Gustav Holst, the English composer best known for his orchestral suite The Planets, was a man of many interests and influences, musical and otherwise, from Walt Whitman to Wagner, socialism to Hindu mysticism. Among other accomplishments, he contributed to the genesis of 20th century English-language opera with his brief one-act work of 1908, Savitri (Opus 25), based on an episode from the the ancient epic known as the Mahabharata, with a libretto translated from the Sanskrit by the composer.

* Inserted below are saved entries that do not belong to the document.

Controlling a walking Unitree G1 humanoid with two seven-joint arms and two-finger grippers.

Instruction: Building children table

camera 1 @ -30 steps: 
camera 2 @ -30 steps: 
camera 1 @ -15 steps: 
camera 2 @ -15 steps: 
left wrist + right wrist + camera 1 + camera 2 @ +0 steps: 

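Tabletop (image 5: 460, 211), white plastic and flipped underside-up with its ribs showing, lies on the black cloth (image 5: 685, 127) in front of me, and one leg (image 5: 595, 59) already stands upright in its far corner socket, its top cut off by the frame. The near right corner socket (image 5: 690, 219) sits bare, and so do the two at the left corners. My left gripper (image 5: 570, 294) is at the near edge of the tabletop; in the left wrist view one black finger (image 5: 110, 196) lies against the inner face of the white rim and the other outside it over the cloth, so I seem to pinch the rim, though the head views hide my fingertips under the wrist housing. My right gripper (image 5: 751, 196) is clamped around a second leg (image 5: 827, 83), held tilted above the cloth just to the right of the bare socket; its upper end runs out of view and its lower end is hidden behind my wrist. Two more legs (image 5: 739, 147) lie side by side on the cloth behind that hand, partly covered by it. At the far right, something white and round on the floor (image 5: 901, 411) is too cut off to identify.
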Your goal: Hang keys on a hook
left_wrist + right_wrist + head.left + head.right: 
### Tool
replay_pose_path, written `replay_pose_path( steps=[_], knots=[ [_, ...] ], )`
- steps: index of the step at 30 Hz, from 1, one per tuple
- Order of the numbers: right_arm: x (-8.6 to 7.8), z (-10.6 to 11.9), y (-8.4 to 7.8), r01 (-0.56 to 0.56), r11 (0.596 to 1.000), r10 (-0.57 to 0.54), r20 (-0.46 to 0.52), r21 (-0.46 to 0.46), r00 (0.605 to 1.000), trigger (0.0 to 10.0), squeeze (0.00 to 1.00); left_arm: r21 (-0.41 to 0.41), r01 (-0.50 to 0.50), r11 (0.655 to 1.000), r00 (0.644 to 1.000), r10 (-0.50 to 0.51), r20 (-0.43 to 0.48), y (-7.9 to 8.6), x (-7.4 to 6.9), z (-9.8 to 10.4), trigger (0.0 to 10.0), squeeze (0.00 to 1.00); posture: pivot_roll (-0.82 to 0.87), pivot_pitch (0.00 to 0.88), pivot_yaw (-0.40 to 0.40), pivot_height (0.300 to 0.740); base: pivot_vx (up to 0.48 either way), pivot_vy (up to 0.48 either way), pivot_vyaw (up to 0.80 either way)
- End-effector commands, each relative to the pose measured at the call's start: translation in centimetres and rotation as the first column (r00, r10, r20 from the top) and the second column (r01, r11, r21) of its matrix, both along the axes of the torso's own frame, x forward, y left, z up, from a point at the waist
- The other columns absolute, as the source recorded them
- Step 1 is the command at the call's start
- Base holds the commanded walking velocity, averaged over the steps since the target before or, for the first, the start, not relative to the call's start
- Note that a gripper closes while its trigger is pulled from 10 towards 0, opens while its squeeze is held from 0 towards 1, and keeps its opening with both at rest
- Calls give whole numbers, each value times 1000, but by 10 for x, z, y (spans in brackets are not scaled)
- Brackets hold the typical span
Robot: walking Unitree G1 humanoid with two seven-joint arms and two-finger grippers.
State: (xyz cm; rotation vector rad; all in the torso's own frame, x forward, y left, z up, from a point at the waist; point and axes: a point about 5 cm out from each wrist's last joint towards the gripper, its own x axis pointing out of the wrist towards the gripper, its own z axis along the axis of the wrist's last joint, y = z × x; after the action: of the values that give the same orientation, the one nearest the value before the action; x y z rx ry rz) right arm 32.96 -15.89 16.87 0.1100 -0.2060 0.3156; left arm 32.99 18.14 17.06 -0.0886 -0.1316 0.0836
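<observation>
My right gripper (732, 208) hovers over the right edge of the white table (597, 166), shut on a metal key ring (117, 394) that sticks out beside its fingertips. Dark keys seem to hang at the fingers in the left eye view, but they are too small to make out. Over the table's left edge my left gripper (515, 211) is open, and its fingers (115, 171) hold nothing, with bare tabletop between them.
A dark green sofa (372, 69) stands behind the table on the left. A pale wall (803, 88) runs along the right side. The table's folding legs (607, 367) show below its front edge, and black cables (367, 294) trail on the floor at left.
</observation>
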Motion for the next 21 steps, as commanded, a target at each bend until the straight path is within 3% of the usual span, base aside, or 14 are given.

Michael Scarcelle, left, Rufus Müller, and Heather Johnson in "Savitri," presented with "The Wandering Scholar" at 59E59 Theaters. Photo by Tina Buckman
Savitri and her woodsman husband Satyavan live a rough existence in the woods sustained by a deep devotion to one another, until Death personified pays them a visit. It's a distressing tale in Holst's chamber opera version, in which the bulk of the heavy musical lifting falls on the mezzo-soprano who plays Savitri – at the evening performance I attended, the crystal-voiced and emotionally intense Heather Johnson. Philip Shneidman, Founder and Artistic Director of the little OPERA Theatre of NY, which we have to thank for this production, stages Savitri like a silent-era horror film, with exaggeratedly slow movements, breast-beating emoting, and actually scary special effects.
The mesmerizing Ms. Johnson was ably matched by tenor Rufus Müller as her devoted husband Satyavan, though he strained on a few high notes. As Death, bass-baritone Michael Scarcelle was effectively terrifying, but his tone tended to lack clarity. A choir of eight female singers added angelic seriousness to the sombre scenes with episodes of Holst's haunting multi-part harmonies. The music overall is a careful balance of the harmonious and the unexpected.
I would have enjoyed this spectacle more, though, had it preceded rather than followed the lively and humorous The Wandering Scholar, a work from later in Holst's life (opus 50) which the composer never lived to see performed. It's hard to image Holst not liking this version, a chamber-performance reduction created by Benjamin Britten and Holst's daughter Imogen Holst after the composer's death, with a libretto by Clifford Bax.